Channel9.id-Jakarta. Politik dan bisnis Indonesia, saat ini, bagaikan sinetron yang tak pernah berakhir. Dalam setiap episodenya, kita disuguhkan dengan drama yang penuh dengan omon-omon, kasak-kusuk, dan praktik wani piro yang telah mendarah daging di setiap sendi kehidupan negeri ini. Dulu, mungkin semua itu terjadi secara sembunyi-sembunyi, tetapi sekarang? Semakin terang benderang, bahkan tak lagi malu untuk dipertontonkan.

Baru-baru ini, publik dikejutkan oleh laporan Komisi Pemberantasan Korupsi (KPK) pada triwulan pertama 2024 yang mengungkapkan 57 kasus korupsi baru, dengan kerugian negara mencapai Rp 14,2 triliun. Dalam kasus paling menonjol, seorang pejabat tinggi di Kementerian Pertanian tertangkap tangan menerima suap terkait proyek pengadaan alat pertanian berbasis digital—bagian dari program strategis nasional. Berita ini diperkuat oleh laporan Tempo edisi April 2024 yang menyebutkan adanya “pasar gelap jabatan” di berbagai kementerian, termasuk tarif tak resmi senilai Rp 1,2 miliar untuk posisi strategis eselon II.

Ini baru yang tercatat dan sudah diketahui, sementara yang tidak terungkap bisa jadi lebih banyak lagi. Bahkan, menurut Corruption Perceptions Index (CPI) 2023 yang dirilis Transparency International, skor Indonesia menurun dari 38 ke 34 (dari skala 0–100), menempatkan Indonesia di peringkat ke-110 dari 180 negara. Skor ini menunjukkan semakin rendahnya kepercayaan publik terhadap integritas lembaga pemerintahan.

Tak peduli siapa yang berkuasa—baik pemerintahan lama maupun yang baru—praktik-praktik ini seolah menjadi sistem yang sudah terstruktur rapi. Bahkan dalam pembangunan besar-besaran seperti Ibu Kota Nusantara (IKN), praktik jual-beli kepentingan bukan lagi rahasia. Dalam laporan investigasi Majalah Katadata (Maret 2024), disebutkan bahwa proses pengadaan lahan dan perekrutan tenaga ahli tidak luput dari proses “afiliasi politik” dan “harga loyalitas”. Harga jabatan berkisar antara Rp 500 juta hingga Rp 1,5 miliar, tergantung posisi dan kedekatan dengan pengambil keputusan.

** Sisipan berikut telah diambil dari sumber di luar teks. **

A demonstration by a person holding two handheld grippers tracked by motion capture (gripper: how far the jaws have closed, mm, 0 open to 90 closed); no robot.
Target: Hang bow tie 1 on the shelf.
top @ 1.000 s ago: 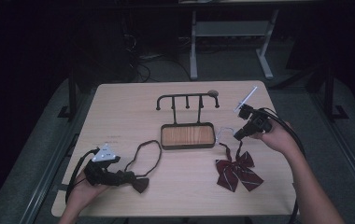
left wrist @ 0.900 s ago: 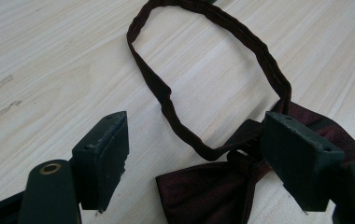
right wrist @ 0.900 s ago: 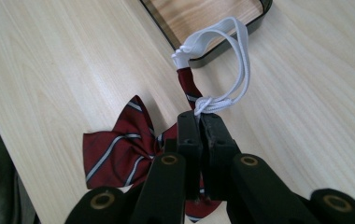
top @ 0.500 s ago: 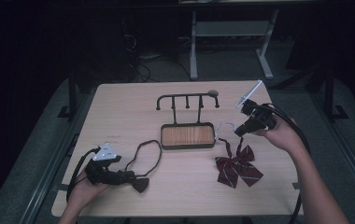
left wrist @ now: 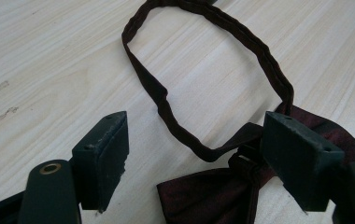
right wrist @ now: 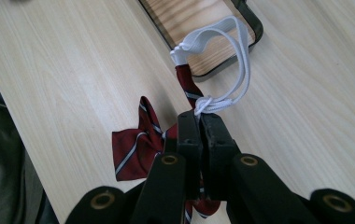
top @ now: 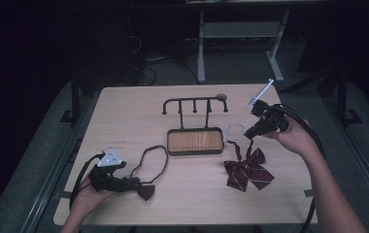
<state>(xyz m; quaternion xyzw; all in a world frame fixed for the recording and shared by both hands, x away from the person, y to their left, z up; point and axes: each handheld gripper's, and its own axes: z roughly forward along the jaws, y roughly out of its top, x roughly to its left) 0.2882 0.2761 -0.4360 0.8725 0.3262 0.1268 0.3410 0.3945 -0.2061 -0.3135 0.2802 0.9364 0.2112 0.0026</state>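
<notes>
Dark red striped fabric forms the bow tie [top: 248, 167] that hangs from the right gripper [right wrist: 199, 119], whose two black jaws are pressed together on the tie's white elastic neck loop [right wrist: 231, 60]. In the right gripper view, the loop rises just beyond the jaw tips, knotted where they clamp it, and arches over the near corner of the wooden tray with a dark rim [right wrist: 255, 28]; the striped bow sits below and to the left of the jaws, its lower wings lying on the pale wooden table [right wrist: 73, 70]. In the high view, the right gripper [top: 256, 130] is held above the table, with the bow below it and the tray's right end just beside the loop. A black rack with four pegs [top: 194, 104] stands behind the tray.

The left gripper [left wrist: 194, 154] rests low on the table with its jaws spread wide, pinching nothing. Between and just beyond its pads lies a plain maroon bow tie [left wrist: 213, 186], the knot near the right-hand pad, and its dark band [left wrist: 213, 70] forms an open loop on the table ahead of the jaws. In the high view, this gripper [top: 134, 184] sits near the table's front left corner.
</notes>
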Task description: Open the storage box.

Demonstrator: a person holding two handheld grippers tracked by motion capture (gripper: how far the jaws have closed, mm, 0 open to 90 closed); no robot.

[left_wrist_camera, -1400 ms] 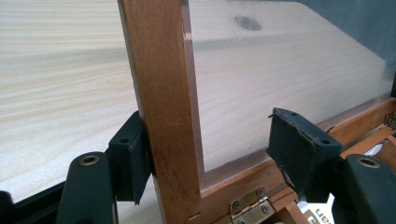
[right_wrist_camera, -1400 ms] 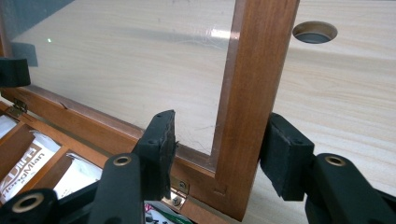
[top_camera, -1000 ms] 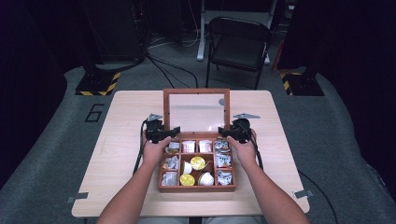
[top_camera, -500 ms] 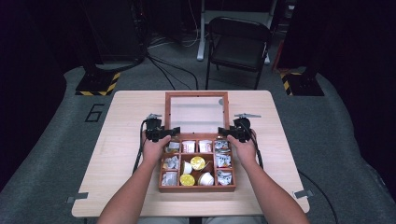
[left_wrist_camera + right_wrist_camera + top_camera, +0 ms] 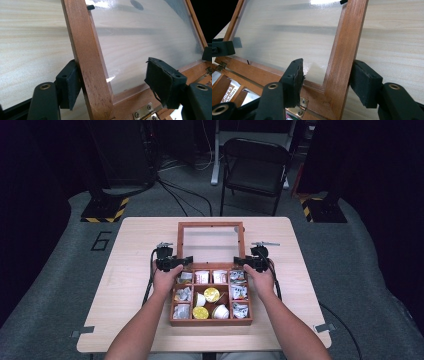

Dalam proses pengadaan proyek APBD daerah, praktik transaksi di bawah meja pun marak. Menurut Indonesia Budget Center (2023), lebih dari 62% tender proyek daerah tidak memenuhi standar transparansi dan akuntabilitas, dengan modus favorit berupa “pengaturan pemenang tender” dan “uang pelicin”.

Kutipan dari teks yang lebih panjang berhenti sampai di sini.